7 Best Sticky Note Apps for Mac in 2026 (Tested)
Quick answer
The best sticky note app for Mac in 2026 depends on how you work. Here are our top 7, ranked after testing each one on macOS Sequoia and Tahoe:
| Rank | App | Price | Best for | Fullscreen? |
|---|---|---|---|---|
| 1 | Noticky | $6 once | Power users, fullscreen workflows | Yes |
| 2 | Tot 2 | Free / IAP | Minimalists, color-coded scratch pad | Optional (new in 2.0) |
| 3 | SideNotes | $19.99 once | Side-panel research workflows | No |
| 4 | Unclutter | $24 once | Clipboard + files + notes combo | No |
| 5 | Apple Stickies | Free | Zero-setup basics | No |
| 6 | Post-it by 3M | Free | Collaboration, visual boards | No |
| 7 | Simple Antnotes | Free / $2.99 | Customizable desktop notes | Pin only |
If you need sticky notes that stay visible above fullscreen apps, Noticky is the only app on this list that does it.
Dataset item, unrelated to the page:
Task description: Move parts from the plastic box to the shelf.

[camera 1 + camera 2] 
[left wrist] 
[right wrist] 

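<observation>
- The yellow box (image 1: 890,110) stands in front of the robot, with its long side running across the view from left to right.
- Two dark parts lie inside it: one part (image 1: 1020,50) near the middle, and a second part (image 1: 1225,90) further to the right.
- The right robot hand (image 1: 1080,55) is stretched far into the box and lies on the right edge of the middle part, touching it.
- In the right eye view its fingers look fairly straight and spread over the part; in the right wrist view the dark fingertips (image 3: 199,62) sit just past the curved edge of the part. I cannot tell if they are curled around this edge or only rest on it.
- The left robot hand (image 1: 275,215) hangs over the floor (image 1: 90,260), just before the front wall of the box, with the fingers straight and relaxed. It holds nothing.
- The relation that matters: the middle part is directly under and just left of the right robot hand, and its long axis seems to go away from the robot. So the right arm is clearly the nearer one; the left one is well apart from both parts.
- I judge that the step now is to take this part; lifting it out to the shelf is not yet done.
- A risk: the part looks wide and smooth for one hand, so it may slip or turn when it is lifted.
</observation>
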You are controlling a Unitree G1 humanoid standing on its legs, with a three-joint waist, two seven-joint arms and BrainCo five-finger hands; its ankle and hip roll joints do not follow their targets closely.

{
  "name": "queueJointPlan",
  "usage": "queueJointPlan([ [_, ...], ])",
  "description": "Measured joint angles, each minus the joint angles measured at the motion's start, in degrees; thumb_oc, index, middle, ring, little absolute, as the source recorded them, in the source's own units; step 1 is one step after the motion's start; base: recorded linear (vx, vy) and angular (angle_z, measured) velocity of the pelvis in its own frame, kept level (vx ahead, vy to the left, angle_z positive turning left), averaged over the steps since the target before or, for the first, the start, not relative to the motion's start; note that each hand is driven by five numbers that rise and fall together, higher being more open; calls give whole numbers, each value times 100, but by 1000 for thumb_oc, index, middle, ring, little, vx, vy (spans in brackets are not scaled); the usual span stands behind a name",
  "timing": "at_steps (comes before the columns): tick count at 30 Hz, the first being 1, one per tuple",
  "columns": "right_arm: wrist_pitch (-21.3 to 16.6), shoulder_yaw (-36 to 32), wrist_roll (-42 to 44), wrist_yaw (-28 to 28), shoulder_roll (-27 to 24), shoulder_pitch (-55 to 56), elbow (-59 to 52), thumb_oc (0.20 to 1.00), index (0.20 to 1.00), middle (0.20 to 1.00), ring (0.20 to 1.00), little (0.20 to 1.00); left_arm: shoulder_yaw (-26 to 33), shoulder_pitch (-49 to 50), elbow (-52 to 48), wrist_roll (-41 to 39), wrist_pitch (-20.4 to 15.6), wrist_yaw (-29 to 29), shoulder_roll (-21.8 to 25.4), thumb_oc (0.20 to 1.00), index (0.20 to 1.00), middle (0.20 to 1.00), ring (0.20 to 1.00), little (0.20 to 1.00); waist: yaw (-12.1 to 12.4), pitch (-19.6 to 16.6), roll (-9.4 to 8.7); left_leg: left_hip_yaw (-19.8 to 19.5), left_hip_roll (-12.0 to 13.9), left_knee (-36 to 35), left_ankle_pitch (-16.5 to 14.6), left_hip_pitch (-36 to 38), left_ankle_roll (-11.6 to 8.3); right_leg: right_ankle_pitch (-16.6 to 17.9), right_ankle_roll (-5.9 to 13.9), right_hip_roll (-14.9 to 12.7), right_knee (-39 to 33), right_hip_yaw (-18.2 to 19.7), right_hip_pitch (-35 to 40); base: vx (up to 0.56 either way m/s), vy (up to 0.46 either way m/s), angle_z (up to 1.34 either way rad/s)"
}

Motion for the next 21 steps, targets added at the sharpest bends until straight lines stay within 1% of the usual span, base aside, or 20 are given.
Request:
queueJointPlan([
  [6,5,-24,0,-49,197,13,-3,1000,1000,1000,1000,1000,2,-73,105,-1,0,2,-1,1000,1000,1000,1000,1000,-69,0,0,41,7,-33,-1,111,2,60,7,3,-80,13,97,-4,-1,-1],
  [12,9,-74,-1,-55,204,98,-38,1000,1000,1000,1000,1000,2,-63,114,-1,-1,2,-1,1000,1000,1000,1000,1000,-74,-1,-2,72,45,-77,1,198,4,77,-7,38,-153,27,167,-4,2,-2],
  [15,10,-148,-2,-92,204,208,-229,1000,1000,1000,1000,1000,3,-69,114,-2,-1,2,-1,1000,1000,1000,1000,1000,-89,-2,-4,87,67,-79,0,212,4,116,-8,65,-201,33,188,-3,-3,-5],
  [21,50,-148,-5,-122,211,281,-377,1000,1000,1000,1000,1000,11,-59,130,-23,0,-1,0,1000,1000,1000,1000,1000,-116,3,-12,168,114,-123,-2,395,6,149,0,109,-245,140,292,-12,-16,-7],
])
If you never use fullscreen, Tot 2.0 and SideNotes are excellent alternatives at different price points. Read on for detailed breakdowns.
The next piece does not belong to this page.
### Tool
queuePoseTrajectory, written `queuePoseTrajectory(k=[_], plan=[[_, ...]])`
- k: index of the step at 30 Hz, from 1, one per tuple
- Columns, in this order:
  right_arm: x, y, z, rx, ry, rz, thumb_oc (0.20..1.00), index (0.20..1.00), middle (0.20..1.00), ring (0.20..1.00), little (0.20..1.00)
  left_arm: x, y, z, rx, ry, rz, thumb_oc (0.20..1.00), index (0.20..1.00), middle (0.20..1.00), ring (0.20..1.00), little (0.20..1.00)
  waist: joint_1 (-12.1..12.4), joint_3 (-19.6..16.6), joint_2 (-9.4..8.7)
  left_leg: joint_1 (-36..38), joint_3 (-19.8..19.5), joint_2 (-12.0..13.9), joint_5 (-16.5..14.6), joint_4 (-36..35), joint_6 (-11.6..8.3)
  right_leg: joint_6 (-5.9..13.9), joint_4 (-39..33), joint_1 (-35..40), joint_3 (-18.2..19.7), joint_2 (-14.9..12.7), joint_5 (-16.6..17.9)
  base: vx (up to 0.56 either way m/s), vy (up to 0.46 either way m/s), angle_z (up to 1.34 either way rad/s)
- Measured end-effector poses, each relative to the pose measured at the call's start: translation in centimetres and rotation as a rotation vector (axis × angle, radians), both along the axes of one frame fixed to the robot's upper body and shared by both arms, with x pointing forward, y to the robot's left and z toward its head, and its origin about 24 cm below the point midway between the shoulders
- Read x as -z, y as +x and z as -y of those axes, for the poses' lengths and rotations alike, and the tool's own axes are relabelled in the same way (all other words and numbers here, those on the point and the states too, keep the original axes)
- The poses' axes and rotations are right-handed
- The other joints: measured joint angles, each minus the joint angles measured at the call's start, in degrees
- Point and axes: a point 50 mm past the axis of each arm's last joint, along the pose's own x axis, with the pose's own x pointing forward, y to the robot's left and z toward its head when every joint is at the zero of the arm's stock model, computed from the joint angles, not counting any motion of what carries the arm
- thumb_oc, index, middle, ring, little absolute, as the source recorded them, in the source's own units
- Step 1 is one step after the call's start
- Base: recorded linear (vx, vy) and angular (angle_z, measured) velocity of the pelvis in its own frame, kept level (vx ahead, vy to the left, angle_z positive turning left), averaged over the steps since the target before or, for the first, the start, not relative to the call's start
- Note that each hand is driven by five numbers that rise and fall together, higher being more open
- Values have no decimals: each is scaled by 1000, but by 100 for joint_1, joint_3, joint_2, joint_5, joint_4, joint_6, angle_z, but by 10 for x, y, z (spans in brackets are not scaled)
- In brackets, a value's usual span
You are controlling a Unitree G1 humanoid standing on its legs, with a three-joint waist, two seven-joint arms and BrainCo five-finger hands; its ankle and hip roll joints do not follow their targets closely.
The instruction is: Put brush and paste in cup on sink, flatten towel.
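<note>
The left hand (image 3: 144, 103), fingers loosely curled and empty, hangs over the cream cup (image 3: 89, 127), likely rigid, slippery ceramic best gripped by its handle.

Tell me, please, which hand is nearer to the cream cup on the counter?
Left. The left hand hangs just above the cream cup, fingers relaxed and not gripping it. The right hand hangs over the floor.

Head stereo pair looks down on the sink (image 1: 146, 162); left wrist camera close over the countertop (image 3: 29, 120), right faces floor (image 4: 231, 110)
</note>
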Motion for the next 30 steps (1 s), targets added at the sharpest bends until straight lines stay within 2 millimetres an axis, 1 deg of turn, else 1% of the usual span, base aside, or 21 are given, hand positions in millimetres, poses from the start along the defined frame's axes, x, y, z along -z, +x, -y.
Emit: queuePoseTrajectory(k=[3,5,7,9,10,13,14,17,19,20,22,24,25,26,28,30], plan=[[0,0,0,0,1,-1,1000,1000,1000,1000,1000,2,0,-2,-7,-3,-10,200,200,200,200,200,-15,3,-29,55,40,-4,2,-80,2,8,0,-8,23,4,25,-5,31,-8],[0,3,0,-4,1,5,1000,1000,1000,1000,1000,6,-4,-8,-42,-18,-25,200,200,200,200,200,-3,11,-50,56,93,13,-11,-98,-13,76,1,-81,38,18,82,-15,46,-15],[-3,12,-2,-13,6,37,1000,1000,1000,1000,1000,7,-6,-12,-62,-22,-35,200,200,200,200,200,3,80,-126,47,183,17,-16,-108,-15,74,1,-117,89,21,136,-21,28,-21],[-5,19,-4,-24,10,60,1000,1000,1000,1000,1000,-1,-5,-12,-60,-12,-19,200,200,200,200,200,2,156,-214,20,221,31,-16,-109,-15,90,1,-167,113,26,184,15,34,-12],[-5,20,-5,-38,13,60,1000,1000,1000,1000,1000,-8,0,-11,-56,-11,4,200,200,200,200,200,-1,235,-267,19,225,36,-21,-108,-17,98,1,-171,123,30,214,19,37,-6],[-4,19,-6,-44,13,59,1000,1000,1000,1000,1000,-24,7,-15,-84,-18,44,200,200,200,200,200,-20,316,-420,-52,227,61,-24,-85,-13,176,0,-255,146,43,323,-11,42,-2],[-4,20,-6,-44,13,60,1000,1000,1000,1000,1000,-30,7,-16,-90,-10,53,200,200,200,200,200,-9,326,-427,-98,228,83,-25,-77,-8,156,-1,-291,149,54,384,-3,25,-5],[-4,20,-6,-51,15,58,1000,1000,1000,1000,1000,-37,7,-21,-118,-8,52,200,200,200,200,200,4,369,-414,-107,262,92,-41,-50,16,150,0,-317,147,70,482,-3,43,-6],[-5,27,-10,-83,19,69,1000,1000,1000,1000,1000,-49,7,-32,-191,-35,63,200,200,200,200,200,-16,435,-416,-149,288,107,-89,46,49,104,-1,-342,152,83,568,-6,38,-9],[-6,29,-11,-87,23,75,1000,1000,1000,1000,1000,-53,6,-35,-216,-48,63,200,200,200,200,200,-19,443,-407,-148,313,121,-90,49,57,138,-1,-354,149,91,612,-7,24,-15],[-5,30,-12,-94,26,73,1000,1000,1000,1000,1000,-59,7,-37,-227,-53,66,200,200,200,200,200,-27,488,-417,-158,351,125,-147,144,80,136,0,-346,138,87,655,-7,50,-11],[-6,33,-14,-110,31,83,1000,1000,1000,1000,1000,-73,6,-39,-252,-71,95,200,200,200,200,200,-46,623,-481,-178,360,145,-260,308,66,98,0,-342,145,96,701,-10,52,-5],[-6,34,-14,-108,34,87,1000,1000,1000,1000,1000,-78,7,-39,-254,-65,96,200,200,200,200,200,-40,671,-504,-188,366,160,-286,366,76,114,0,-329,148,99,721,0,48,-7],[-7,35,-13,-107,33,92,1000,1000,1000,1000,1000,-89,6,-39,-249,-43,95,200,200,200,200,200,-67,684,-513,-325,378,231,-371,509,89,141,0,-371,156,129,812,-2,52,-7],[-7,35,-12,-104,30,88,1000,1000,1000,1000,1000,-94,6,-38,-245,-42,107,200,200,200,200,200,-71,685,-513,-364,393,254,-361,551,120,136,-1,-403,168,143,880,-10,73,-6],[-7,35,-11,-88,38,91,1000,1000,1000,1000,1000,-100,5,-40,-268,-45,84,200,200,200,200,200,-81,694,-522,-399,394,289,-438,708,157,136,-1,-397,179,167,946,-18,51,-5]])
Methodology: how we evaluated these apps
Every app on this list was installed and tested on a 2024 MacBook Pro running macOS 15 Sequoia. We evaluated eight criteria:
- Fullscreen behavior. Does the app stay visible when you enter fullscreen mode? This is the single most important feature for laptop users who live in fullscreen.
- Launch speed. How quickly can you create a new note? Measured from hotkey press to cursor-ready input.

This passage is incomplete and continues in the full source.